WHAT TO DO => Return the lines below exactly as they appear, please, starting with the first and ending with the one that contains "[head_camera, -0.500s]".

PROVIDED INFORMATION =>

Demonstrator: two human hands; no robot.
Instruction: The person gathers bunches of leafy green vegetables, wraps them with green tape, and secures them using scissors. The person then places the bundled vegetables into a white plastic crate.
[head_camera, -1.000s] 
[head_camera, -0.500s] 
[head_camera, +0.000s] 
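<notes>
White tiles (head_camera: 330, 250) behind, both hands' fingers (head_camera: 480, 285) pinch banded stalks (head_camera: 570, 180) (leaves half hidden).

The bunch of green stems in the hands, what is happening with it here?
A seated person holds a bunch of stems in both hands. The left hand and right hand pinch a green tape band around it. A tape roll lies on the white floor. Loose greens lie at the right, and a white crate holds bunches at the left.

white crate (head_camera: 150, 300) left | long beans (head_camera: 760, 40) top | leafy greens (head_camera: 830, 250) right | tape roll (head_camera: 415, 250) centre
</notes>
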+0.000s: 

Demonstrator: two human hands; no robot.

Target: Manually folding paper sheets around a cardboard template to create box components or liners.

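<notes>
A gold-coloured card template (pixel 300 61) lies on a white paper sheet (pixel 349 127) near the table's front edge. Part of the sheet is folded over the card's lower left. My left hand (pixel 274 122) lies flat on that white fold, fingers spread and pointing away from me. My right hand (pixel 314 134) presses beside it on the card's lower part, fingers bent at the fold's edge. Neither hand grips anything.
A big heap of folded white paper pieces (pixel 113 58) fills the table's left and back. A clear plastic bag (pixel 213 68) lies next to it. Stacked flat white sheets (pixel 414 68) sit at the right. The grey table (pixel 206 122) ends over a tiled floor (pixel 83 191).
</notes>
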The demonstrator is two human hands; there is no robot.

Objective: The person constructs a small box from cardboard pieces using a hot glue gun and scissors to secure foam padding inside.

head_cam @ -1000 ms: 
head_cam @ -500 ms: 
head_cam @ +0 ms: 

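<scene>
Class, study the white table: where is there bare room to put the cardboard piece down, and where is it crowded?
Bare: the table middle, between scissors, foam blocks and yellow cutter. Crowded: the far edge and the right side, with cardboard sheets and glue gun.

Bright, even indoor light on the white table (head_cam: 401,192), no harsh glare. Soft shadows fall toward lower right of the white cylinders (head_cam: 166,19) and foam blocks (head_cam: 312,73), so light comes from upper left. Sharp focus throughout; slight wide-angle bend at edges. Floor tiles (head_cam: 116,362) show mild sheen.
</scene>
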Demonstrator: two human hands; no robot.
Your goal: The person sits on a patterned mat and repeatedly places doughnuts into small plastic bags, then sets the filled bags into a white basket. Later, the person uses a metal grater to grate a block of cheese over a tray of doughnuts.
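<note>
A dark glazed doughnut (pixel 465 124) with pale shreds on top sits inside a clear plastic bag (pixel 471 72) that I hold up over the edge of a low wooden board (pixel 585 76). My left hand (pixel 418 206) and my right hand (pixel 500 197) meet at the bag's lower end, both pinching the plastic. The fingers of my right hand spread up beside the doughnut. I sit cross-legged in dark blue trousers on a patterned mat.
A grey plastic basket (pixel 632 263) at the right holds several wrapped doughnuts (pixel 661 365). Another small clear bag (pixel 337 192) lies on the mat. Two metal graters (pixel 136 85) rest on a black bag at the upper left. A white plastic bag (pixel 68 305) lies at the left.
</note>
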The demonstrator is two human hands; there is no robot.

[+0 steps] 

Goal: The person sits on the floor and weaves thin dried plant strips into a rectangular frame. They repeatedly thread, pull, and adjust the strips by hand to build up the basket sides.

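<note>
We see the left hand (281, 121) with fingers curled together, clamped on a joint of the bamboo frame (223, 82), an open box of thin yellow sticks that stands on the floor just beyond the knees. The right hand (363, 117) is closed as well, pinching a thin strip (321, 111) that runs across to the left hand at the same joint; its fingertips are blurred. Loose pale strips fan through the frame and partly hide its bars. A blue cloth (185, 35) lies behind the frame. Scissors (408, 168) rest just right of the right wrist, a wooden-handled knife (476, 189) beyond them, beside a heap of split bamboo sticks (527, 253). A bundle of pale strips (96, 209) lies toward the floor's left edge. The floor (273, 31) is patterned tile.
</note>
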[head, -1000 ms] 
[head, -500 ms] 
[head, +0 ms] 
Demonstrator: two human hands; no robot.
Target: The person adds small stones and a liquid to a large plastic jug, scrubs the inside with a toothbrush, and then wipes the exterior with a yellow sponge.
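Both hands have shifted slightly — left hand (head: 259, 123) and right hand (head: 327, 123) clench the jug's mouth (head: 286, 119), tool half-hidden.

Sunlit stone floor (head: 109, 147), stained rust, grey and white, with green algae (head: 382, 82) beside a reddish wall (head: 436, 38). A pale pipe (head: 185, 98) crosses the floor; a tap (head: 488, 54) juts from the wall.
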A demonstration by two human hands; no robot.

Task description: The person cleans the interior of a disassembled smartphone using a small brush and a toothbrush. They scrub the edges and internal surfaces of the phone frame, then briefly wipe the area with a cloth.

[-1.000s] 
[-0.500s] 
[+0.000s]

ANSWER SECTION =>
Demonstrator: two human hands; no robot.
Instruction: The person gathers bunches of leafy green vegetables, wraps them with green tape, and secures them using scissors. The person then places the bundled vegetables into a white plastic crate.
[head_camera, -1.000s] 
[head_camera, -0.500s] 

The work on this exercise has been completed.